A stranger's browser can POST to your admin panel without ever seeing your login screen. Last quarter I found a request in the TopVideoHub access logs that hit /admin/videos/delete with a valid session cookie but a Referer pointing at a forum thread. The session belonged to me. I had been logged into the admin panel in one tab and clicked a link in another. Nothing was deleted that time because the endpoint happened to require a POST body field the attacker didn't guess, but the lesson was blunt: session cookies alone authenticate the browser, not the intent. That gap is what CSRF exploits, and for a video aggregator where a single admin action re-indexes thousands of CJK-tokenized rows in SQLite FTS5, an accidental or malicious cross-site write is expensive to undo.

This is a walkthrough of how I moved the admin panel from a fragile synchronizer-token setup to a stateless double-submit cookie scheme, why the naive version of double-submit is broken, and the exact PHP 8.4 code that runs behind LiteSpeed and Cloudflare today.

Why the synchronizer token pattern hurt us

The classic CSRF defense stores a random token in the server-side session and embeds a copy in every form. On submit, you compare the posted token against $_SESSION['csrf']. It works, but it has a cost that shows up at scale.

Our admin panel is used from a laptop, a phone on the train, and occasionally a second browser when I'm testing region-specific trending feeds. Each of those is a separate session row. The synchronizer pattern forces every form render to touch session state, and because our sessions are file-backed, concurrent tabs kept stepping on each other: open two tabs, submit the older one, and the token had already rotated. Admins got "invalid token" errors on legitimate saves. The workaround people reach for — never rotating the token — throws away half the protection.

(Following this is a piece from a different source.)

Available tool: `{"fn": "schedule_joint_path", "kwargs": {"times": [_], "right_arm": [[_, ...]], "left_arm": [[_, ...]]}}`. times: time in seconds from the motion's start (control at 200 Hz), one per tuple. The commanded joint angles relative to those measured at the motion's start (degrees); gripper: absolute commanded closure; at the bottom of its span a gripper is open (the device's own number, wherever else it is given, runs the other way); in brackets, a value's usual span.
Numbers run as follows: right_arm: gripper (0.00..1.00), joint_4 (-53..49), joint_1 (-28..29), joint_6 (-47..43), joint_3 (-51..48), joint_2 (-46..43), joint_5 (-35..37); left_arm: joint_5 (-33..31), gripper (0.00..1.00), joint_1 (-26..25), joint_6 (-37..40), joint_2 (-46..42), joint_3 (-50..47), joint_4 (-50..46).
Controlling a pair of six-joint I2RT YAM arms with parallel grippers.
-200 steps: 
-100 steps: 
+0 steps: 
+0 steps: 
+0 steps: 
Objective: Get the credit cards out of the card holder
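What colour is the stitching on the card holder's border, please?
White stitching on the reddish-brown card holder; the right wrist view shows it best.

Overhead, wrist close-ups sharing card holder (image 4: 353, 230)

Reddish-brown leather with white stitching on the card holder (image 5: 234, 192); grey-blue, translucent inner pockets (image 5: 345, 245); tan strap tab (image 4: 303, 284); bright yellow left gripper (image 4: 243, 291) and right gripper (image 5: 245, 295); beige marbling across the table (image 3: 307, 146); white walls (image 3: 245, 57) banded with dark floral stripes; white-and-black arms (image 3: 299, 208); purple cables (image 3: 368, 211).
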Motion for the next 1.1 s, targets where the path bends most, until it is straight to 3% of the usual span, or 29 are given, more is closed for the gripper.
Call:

The deeper problem: session-backed tokens don't compose well with caching. LiteSpeed serves the public site from its page cache, and any HTML that embeds a per-session token can't be cached at the edge. I wanted admin auth logic that didn't require reading or writing session state on every single request, so the read path stays cheap.

Double-submit cookies solve this by keeping the token entirely on the client. The server never stores it. That's the appeal and, done carelessly, the trap.

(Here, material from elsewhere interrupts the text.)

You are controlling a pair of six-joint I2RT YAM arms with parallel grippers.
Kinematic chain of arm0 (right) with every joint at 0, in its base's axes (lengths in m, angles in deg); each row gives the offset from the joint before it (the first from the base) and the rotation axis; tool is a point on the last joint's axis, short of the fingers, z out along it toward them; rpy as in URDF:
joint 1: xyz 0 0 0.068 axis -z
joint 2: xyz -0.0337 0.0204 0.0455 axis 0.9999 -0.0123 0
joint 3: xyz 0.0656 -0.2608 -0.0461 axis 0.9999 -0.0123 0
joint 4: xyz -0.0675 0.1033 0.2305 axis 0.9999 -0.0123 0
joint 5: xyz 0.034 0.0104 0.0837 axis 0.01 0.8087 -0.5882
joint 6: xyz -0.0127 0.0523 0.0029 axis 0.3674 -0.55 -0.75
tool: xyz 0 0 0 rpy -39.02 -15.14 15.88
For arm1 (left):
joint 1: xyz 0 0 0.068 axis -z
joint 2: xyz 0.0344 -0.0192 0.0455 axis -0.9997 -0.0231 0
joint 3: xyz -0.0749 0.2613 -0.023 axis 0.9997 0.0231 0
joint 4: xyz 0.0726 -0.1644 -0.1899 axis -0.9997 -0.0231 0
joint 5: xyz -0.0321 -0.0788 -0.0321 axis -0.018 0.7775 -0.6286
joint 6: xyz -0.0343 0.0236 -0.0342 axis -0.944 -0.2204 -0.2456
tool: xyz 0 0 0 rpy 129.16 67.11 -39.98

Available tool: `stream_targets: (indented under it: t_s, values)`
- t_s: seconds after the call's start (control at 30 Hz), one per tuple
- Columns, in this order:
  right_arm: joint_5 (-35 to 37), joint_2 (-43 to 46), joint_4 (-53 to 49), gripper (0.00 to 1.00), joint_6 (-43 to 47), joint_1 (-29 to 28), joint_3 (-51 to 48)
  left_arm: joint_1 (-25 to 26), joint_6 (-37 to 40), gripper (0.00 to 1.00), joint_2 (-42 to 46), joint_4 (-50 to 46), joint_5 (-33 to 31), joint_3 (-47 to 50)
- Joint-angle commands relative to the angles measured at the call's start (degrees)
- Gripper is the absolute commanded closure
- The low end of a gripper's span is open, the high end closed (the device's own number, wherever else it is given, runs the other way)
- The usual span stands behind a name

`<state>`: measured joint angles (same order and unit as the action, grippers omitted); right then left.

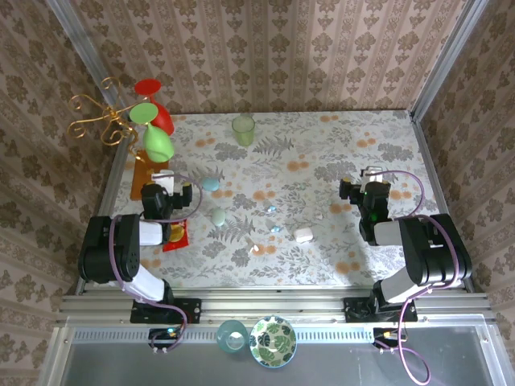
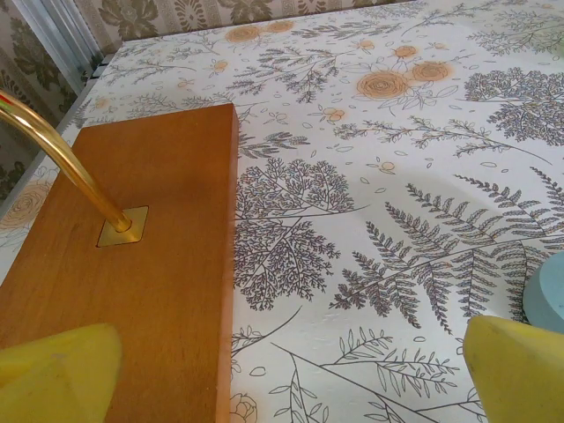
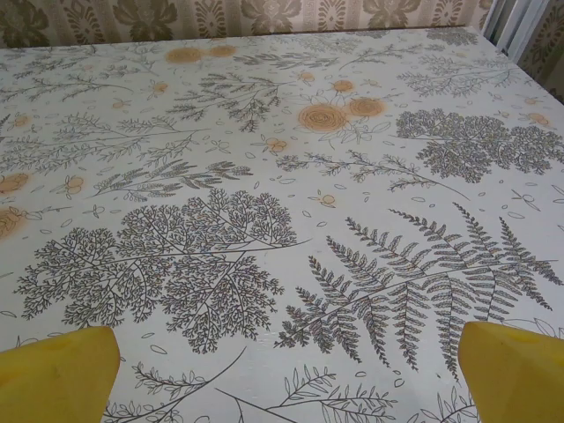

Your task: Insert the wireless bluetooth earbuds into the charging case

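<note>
**Left claw** [image 2: 286, 383]: jaws are spread wide with nothing between them. Only two yellow fingertips [image 2: 53, 374] are seen in the wrist view, cropped by the lower edge. The claw is held at 9 o'clock of the table, over the edge where wood meets cloth.

**Right claw** [image 3: 282, 379]: jaws are likewise apart and empty, with the tips cropped at the lower corners. It is held over bare cloth at 3 o'clock.

**Table** [image 1: 386, 137]: covered in floral cloth.

**Wire stand** [image 1: 100, 112]: gold wire set in a wooden base [image 2: 132, 264] at 10 o'clock. Red and green rounded pieces are carried on it, their kind not made out. The base is partly covered by the left arm in the top view.

**Patterned plate** [image 1: 273, 340] and **teal cup** [image 1: 232, 335]: set on the near ledge at 6 o'clock, off the cloth.

**Green cup** [image 1: 243, 129]: upright at 12 o'clock.

**Red packet** [image 1: 175, 235]: at 8 o'clock, half hidden under the left arm.

**Cases**
- The light blue case [image 1: 210, 183] is placed near the left claw and cut off at the right edge of the left wrist view.
- The green case [image 1: 218, 215] is placed at 9 o'clock of centre.
- The white case [image 1: 303, 235] is placed at 5 o'clock of centre.
- Whether the lids are up cannot be told.

**Earbuds** [image 1: 276, 229]: tiny light blue and white specks are scattered loose on the cloth about the centre, around and between the green and white cases. They are too small for their shape or number to be judged.
</note>
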<state>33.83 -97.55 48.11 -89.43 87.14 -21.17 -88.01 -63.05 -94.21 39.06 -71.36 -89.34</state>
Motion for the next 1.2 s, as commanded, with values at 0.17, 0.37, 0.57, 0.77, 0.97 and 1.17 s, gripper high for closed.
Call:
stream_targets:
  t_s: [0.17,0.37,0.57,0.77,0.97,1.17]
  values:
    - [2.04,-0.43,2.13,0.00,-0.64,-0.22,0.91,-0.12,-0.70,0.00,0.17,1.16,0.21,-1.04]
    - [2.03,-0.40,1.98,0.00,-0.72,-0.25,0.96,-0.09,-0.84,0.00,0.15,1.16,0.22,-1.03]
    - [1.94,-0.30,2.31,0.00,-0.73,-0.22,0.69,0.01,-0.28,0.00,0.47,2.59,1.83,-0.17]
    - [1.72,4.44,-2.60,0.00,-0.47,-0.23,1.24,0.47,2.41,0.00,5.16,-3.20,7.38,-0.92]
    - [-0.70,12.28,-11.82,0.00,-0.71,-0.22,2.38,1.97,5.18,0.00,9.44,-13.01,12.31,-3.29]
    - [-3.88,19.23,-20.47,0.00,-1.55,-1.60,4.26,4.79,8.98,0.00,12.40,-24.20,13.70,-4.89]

How double-submit actually works

The pattern is simple to state:

  1. On a safe request (GET), the server sets a cookie containing a random token.
  2. Every state-changing form or fetch includes that same token as a request parameter or header.
  3. On submit, the server checks that the cookie value and the submitted value match.

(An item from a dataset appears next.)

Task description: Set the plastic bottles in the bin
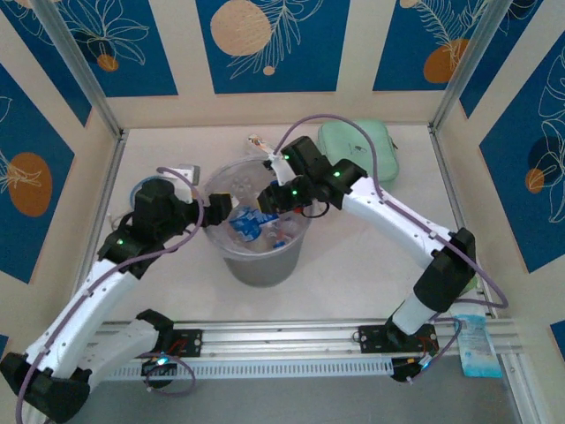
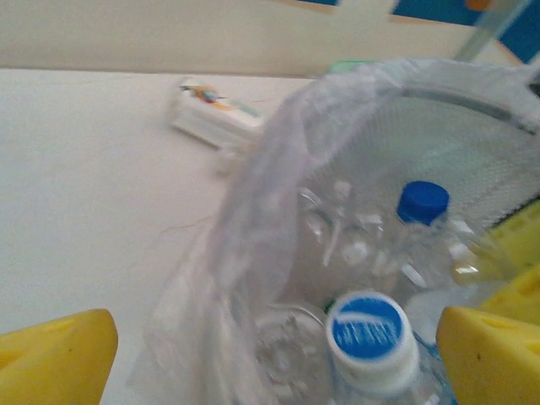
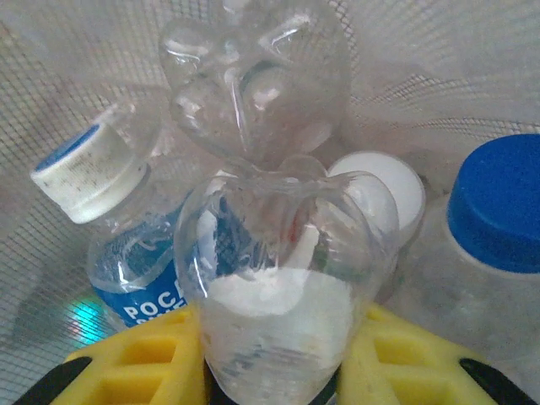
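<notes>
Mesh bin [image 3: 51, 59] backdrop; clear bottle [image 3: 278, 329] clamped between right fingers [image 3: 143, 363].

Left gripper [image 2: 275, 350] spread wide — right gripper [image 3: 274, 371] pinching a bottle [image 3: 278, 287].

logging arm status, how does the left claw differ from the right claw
The left claw is open and empty; the right claw is shut on a clear bottle. The left claw hangs at the bin rim; the right claw is inside the bin among other bottles. Both have yellow fingers.
</notes>
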### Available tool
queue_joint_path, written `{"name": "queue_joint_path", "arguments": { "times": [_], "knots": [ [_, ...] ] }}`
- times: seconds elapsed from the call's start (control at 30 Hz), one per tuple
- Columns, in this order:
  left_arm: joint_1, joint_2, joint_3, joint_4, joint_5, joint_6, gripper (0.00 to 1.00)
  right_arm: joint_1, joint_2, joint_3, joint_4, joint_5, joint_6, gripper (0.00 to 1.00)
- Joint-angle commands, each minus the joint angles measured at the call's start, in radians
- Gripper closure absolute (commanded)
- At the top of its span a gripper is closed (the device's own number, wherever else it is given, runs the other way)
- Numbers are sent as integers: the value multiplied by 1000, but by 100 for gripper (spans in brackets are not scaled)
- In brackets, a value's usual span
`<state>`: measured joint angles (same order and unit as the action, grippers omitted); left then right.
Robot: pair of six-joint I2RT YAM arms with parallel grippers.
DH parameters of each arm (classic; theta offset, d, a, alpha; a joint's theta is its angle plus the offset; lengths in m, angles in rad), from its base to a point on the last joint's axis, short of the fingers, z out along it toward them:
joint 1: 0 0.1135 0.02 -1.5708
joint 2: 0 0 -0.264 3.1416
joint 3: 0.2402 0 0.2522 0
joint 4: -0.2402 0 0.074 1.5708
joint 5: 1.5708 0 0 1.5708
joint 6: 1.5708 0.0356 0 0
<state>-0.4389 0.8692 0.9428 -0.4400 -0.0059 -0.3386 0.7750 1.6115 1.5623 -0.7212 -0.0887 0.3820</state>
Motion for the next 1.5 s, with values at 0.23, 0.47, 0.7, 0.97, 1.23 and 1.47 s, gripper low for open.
{"name": "queue_joint_path", "arguments": {
  "times": [0.23,0.47,0.7,0.97,1.23,1.47],
  "knots": [
    [207,-75,12,-154,77,-4,4,69,115,251,27,-119,0,40],
    [233,-31,-14,-100,185,-44,5,60,61,426,-203,58,-117,18],
    [234,-9,-16,-68,204,-66,6,-43,-87,315,-190,146,-163,16],
    [234,-3,-32,-43,214,-73,6,-286,-56,160,-313,304,-239,32],
    [234,6,-35,-54,218,-70,6,-337,107,66,-310,305,-260,30],
    [234,-2,-30,-80,201,-47,5,-355,244,42,-291,338,-282,10]
  ]
}}
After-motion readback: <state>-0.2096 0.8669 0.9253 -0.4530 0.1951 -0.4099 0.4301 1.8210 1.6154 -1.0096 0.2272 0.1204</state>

The security argument rests on the same-origin policy: an attacker's page on evil.example can cause the victim's browser to send your cookies (cookies travel with the request automatically), but JavaScript on evil.example cannot read your cookie to copy it into a matching form field. So they can send the cookie but not the matching body token. Mismatch → reject.

That argument has a giant hole, and most tutorials skip it.

The subdomain problem that breaks naive double-submit

Cookies do not respect the same-origin policy the way JavaScript does. Cookies obey domain and path scoping, which is looser. If an attacker controls or can inject content into any subdomain of your registrable domain — say a user-content subdomain, a stale marketing host, or a shared hosting neighbor under *.topvideohub.com — they can set a cookie with Domain=topvideohub.com that shadows your CSRF cookie. Now the attacker chooses the token value, sets it as both the cookie (via the injected subdomain) and the form field (in their own attack page), and the values match. Defense defeated.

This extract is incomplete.